PROBLEM DESCRIPTION: The answer must consist only of the lines from the line with "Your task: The" to the line with "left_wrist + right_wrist", both included, exactly as they stand below.

"""

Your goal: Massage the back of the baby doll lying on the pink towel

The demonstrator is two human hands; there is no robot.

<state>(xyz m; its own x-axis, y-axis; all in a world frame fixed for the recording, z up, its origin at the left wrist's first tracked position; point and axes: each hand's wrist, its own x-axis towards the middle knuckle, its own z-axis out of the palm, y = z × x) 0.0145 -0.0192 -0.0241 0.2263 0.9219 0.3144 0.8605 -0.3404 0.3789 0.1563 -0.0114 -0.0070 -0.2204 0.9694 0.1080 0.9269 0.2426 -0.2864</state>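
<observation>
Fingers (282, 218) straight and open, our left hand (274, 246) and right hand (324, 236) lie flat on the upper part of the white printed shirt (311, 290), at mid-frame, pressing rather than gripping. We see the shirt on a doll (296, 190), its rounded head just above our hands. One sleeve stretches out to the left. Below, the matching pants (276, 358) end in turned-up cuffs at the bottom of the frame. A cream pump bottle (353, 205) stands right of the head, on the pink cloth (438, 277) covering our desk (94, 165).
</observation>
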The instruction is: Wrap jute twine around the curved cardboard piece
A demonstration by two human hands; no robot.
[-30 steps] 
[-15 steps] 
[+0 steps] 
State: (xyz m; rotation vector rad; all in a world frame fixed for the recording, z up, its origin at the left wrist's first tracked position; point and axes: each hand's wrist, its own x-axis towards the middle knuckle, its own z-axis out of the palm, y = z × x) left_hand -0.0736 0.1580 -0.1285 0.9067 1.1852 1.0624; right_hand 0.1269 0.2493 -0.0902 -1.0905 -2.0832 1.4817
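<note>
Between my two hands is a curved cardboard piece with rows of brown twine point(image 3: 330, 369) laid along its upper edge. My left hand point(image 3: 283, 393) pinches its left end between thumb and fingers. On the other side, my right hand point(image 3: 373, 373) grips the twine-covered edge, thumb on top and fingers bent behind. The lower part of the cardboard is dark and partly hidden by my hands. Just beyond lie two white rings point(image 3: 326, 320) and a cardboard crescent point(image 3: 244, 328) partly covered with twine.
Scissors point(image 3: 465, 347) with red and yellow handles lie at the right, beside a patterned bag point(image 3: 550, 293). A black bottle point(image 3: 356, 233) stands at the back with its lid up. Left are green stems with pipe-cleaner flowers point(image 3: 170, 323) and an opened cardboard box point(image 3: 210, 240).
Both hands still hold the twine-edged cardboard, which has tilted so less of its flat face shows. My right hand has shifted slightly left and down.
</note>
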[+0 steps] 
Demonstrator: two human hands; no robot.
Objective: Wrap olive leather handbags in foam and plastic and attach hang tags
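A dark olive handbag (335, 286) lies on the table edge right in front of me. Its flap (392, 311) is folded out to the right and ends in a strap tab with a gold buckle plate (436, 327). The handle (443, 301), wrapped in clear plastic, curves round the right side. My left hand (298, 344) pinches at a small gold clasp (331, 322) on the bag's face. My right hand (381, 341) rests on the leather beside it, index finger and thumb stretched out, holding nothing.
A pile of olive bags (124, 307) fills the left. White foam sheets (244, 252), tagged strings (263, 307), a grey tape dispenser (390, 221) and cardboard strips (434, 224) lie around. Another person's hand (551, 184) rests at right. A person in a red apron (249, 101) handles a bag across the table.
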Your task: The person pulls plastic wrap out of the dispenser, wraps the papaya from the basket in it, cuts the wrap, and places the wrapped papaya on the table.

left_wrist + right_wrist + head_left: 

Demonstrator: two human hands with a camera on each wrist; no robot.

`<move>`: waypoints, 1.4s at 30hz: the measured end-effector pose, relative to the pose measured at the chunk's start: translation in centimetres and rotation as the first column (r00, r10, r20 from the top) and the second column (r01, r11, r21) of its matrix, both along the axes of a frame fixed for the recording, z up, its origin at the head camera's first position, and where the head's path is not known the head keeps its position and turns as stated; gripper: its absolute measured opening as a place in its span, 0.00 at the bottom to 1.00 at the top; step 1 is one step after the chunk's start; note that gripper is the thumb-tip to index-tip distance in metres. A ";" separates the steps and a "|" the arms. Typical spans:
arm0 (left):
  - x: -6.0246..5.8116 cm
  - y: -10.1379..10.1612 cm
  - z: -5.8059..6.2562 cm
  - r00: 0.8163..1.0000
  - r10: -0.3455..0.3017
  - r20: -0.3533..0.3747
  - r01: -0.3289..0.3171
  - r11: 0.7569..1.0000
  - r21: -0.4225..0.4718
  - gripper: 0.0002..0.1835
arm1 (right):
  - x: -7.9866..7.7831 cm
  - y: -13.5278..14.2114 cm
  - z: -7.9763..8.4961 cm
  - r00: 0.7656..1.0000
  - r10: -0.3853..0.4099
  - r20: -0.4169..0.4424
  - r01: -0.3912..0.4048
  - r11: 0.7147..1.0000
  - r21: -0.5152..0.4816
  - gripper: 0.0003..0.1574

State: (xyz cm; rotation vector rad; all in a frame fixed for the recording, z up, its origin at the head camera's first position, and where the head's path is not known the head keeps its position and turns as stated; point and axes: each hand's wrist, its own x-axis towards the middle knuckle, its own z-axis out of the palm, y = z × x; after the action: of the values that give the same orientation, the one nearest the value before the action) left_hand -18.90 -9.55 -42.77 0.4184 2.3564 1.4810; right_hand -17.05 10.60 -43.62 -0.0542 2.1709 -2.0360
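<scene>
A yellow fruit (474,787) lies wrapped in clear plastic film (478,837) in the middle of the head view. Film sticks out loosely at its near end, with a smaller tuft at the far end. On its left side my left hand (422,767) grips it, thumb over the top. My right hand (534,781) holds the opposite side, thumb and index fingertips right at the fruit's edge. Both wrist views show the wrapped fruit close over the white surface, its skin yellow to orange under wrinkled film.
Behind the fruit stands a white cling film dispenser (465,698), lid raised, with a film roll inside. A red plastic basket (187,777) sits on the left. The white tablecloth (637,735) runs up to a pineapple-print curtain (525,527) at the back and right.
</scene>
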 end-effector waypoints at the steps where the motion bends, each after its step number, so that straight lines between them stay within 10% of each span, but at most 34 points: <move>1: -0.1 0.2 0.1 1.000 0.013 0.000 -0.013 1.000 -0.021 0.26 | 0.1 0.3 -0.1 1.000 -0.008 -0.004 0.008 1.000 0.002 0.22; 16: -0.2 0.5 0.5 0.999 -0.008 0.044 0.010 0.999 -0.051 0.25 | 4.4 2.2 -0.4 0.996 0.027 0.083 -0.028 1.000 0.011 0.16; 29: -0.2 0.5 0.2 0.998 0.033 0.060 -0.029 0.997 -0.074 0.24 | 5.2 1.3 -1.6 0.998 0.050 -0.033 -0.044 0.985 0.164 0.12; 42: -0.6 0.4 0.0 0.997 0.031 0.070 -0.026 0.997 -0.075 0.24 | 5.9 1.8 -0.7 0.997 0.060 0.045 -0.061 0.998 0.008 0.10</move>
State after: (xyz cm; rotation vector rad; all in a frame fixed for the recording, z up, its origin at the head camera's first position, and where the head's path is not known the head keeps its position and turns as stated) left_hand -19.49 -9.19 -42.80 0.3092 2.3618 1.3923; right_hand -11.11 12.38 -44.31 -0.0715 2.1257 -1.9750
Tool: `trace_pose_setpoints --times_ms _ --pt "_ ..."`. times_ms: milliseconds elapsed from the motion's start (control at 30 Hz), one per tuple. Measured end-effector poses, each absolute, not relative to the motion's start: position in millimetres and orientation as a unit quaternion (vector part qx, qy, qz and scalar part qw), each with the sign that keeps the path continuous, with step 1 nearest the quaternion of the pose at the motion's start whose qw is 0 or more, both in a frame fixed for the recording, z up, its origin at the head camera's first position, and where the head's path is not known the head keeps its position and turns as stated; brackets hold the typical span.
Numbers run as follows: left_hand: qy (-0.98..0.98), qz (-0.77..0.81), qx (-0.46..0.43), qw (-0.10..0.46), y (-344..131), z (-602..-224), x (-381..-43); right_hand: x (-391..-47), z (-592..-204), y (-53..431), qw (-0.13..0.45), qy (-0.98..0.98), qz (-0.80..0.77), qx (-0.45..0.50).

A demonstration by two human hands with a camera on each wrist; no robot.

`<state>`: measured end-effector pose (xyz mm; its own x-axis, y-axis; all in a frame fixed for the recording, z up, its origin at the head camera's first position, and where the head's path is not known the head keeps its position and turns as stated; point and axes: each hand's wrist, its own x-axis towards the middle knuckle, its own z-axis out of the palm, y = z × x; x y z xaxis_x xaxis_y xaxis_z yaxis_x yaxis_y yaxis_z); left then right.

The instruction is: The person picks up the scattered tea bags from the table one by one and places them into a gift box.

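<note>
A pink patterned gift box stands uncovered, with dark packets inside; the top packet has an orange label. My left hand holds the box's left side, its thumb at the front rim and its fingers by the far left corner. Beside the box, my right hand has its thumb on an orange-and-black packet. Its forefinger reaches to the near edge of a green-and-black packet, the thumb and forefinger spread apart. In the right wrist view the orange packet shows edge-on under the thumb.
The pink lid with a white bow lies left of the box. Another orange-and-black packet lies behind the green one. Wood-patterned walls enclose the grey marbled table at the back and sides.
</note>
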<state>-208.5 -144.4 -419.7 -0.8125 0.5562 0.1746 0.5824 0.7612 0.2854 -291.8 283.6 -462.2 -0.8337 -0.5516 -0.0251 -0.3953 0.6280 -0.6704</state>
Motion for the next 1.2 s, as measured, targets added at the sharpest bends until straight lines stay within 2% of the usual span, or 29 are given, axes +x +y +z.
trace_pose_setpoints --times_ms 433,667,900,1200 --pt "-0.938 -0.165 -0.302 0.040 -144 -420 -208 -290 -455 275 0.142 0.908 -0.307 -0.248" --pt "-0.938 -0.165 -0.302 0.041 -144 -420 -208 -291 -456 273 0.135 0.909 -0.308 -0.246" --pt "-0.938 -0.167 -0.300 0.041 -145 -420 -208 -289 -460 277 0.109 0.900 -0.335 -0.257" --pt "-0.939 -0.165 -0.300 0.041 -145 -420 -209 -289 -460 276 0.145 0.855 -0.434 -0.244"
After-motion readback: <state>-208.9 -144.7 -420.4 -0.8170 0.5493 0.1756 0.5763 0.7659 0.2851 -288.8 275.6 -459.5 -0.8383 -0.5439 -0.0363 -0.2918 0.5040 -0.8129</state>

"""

ANSWER SPACE:
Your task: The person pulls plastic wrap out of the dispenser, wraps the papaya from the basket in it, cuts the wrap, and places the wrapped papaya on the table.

left_wrist + right_wrist + head_left: 

There's no more to the answer.